#### TASK PROMPT:
Set the material down again exactly, line by line, skipping each picture.
━━━━
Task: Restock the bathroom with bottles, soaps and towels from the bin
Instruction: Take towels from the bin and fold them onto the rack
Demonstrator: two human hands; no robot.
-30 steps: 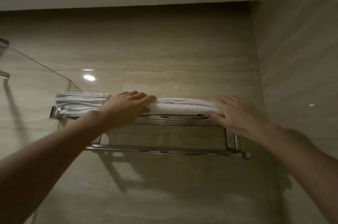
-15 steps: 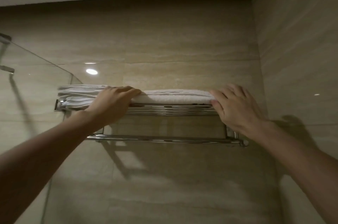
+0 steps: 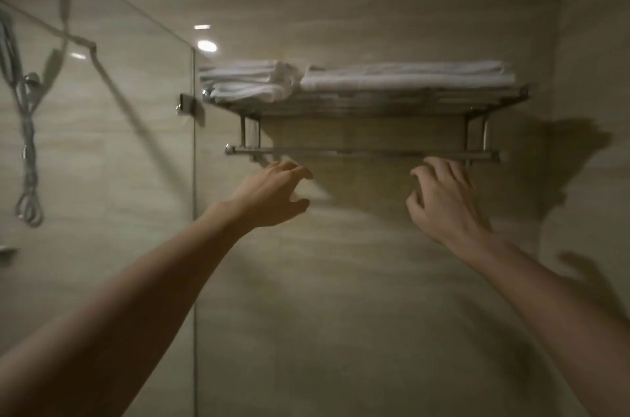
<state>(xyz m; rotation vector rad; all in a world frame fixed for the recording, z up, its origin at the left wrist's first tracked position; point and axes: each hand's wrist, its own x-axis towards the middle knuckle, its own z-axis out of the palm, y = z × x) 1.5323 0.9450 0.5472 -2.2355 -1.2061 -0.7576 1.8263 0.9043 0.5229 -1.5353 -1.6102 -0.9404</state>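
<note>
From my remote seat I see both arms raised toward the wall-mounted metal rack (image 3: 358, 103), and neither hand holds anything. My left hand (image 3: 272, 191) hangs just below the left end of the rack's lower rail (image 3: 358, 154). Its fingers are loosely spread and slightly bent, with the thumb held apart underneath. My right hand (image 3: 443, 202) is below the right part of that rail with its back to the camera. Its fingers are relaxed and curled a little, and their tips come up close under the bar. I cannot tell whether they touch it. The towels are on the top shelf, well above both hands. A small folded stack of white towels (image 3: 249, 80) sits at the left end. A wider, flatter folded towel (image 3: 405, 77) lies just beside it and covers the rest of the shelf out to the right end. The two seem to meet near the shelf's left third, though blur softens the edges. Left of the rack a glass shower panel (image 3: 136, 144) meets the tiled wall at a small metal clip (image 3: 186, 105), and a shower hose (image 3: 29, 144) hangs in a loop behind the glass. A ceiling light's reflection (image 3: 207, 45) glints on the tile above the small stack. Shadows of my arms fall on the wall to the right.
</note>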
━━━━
#### SOLUTION FOR THIS PROBLEM:
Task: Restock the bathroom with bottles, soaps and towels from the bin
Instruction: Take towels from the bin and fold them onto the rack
Demonstrator: two human hands; no robot.
-30 steps: 
-15 steps: 
+0 steps: 
<state>(xyz m; rotation vector rad; all in a world frame fixed for the recording, z up, its origin at the left wrist's first tracked position; point and axes: each hand's wrist, its own x-axis towards the middle knuckle, its own z-axis out of the palm, y = z × x) 1.5323 0.9450 0.5472 -2.2355 -1.2061 -0.7576 1.8263 0.9043 0.5229 -1.5353 -1.6102 -0.9404</state>
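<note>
From my remote seat I see both arms raised toward the wall-mounted metal rack (image 3: 358, 103), and neither hand holds anything. My left hand (image 3: 272, 191) hangs just below the left end of the rack's lower rail (image 3: 358, 154). Its fingers are loosely spread and slightly bent, with the thumb held apart underneath. My right hand (image 3: 443, 202) is below the right part of that rail with its back to the camera. Its fingers are relaxed and curled a little, and their tips come up close under the bar. I cannot tell whether they touch it. The towels are on the top shelf, well above both hands. A small folded stack of white towels (image 3: 249, 80) sits at the left end. A wider, flatter folded towel (image 3: 405, 77) lies just beside it and covers the rest of the shelf out to the right end. The two seem to meet near the shelf's left third, though blur softens the edges. Left of the rack a glass shower panel (image 3: 136, 144) meets the tiled wall at a small metal clip (image 3: 186, 105), and a shower hose (image 3: 29, 144) hangs in a loop behind the glass. A ceiling light's reflection (image 3: 207, 45) glints on the tile above the small stack. Shadows of my arms fall on the wall to the right.
</note>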

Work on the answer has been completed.